After the conventional PSI method completes the differential processing (including flat ground phase removal and elevation phase compensation), it is necessary to uniformly construct a network of PS points during the processing to form a network connected by arc segments, and then use the two-dimensional period estimation method to analyze the adjacent Solve the sequence of point difference phase difference, and then solve the deformation value of the whole network by arc integration satisfying the threshold condition. Under high-resolution SAR conditions, urban buildings are projected onto a two-dimensional plane after oblique distance imaging, forming multiple PS points mixed with PS points on background objects. In the way of PSI unified network construction, The PS points on the building and the PS points on the background objects are inevitably connected together. For the long-baseline permanent scatterers, the difference in the interference phase between them is amplified, so that a high phase gradient is formed between adjacent points, which is easy to make the follow-up The parameter estimation of the permanent scatterers for produces solution errors.
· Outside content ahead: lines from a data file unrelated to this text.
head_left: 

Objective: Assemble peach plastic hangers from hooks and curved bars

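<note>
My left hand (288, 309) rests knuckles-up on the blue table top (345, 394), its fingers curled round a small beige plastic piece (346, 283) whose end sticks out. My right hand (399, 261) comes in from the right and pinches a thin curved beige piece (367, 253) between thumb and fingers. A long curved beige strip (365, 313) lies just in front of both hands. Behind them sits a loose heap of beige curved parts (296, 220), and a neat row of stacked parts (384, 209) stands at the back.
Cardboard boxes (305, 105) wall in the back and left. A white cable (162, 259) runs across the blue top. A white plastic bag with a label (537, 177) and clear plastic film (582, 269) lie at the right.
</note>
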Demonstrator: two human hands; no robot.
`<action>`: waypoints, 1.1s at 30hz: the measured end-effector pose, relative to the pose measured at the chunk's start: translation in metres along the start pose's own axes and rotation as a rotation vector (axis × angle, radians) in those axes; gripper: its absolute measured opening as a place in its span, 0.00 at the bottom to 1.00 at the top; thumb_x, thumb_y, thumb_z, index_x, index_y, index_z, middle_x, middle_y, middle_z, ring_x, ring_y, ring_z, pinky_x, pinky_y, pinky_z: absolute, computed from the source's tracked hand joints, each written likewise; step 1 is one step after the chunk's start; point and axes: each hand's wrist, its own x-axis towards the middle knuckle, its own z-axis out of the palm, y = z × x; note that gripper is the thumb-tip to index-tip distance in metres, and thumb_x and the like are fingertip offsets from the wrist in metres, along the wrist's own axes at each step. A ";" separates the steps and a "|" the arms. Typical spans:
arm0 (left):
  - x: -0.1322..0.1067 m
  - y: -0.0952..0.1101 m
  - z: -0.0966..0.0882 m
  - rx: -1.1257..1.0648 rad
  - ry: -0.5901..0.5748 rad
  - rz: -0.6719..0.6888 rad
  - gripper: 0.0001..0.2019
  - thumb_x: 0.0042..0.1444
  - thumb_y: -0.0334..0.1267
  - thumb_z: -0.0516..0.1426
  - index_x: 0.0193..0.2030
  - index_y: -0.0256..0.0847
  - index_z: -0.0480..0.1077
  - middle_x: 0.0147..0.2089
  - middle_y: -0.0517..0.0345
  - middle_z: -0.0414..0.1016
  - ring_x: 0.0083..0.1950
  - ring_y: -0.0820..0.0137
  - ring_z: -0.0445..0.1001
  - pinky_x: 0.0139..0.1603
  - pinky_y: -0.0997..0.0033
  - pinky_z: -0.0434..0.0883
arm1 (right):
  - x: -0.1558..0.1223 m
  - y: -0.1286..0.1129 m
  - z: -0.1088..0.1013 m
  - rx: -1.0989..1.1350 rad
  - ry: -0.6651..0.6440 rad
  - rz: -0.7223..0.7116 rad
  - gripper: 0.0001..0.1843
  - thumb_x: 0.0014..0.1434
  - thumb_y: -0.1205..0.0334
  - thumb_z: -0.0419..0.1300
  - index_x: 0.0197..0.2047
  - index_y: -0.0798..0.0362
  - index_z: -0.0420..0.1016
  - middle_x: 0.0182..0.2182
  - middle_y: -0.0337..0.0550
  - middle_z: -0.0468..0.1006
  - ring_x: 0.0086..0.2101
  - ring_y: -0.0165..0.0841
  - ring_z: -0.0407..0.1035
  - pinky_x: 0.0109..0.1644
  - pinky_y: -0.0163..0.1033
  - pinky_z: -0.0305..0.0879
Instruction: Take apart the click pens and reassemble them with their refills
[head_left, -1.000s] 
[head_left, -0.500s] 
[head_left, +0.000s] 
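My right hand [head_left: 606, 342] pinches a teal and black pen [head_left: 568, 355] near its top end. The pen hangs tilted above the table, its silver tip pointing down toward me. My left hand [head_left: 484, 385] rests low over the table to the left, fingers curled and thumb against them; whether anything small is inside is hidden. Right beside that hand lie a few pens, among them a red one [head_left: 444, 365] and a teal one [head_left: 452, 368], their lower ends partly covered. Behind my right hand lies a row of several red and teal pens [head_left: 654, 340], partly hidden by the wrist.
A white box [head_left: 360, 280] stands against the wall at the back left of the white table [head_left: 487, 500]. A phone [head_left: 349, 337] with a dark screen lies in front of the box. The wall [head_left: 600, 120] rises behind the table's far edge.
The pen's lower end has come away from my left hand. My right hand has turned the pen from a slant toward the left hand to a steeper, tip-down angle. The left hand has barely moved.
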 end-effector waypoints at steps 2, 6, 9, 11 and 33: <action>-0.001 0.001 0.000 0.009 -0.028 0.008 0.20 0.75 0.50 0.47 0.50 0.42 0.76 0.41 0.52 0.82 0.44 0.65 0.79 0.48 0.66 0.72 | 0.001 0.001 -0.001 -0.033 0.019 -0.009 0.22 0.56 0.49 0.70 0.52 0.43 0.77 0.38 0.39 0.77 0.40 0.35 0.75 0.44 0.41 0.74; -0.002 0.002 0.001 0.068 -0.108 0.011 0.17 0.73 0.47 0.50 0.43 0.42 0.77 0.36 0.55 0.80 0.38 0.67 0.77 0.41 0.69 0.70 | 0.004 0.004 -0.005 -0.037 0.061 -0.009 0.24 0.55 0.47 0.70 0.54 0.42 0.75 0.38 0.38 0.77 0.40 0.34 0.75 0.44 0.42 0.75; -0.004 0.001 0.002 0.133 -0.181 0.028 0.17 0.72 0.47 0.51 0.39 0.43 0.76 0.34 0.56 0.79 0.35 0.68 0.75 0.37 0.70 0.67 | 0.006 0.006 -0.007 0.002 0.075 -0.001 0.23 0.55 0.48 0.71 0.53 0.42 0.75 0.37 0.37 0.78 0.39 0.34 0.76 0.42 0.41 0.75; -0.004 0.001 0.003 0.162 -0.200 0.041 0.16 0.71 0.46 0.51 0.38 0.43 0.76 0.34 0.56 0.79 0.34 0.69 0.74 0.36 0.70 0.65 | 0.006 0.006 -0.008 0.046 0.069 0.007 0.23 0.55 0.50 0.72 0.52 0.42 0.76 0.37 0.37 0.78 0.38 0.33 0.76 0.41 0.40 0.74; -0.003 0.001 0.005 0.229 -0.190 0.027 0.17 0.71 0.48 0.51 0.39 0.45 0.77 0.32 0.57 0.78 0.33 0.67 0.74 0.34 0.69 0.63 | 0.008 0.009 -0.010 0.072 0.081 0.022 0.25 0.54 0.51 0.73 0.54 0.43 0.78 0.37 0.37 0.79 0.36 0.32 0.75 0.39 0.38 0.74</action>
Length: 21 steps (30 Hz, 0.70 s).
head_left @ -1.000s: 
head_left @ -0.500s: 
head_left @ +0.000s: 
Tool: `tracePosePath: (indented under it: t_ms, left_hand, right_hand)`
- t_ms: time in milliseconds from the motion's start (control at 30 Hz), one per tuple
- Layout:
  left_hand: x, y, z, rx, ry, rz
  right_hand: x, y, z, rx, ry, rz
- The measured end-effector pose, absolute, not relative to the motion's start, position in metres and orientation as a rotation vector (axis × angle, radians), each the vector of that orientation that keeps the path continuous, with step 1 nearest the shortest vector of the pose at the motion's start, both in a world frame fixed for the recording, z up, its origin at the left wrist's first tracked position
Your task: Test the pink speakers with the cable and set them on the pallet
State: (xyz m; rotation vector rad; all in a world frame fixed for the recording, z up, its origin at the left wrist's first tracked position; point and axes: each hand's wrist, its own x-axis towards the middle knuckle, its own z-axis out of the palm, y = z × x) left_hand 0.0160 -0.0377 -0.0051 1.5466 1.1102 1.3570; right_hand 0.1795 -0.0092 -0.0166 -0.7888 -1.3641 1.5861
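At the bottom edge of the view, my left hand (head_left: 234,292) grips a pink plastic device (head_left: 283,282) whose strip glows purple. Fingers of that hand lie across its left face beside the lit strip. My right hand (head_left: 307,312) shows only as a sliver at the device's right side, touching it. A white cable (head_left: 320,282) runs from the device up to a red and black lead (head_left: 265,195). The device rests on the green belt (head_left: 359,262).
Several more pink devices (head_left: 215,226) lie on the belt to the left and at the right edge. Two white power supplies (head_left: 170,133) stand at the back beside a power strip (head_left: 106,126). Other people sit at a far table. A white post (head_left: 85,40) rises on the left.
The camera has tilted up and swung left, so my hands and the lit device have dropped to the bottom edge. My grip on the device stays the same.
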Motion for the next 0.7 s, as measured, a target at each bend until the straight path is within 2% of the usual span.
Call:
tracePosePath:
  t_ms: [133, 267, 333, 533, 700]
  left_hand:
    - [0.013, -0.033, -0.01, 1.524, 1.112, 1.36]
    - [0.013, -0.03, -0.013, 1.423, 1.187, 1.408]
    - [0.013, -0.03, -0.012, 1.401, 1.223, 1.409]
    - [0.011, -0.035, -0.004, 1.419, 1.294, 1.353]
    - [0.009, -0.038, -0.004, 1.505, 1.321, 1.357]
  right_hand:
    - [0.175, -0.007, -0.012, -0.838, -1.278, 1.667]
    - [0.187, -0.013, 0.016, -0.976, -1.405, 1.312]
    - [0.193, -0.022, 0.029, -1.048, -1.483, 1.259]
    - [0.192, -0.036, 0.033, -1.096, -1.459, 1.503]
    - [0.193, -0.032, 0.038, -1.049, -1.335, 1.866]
The present invention is mainly dedicated to researching new permanent scatterer modeling and parameter estimation algorithms for separating buildings and background objects in urban environments under high-resolution conditions. By separating PS points on buildings and background objects, the given Unwrap paths to resolve independent building elevation and deformation information. This method can effectively avoid arc connection between buildings and PS points on the background object, and ensure that when the phase difference model is established for the adjacent connection points of each arc, the phase difference will be generated on the phase increment of the arc. continuous, avoiding the problem of high phase gradients.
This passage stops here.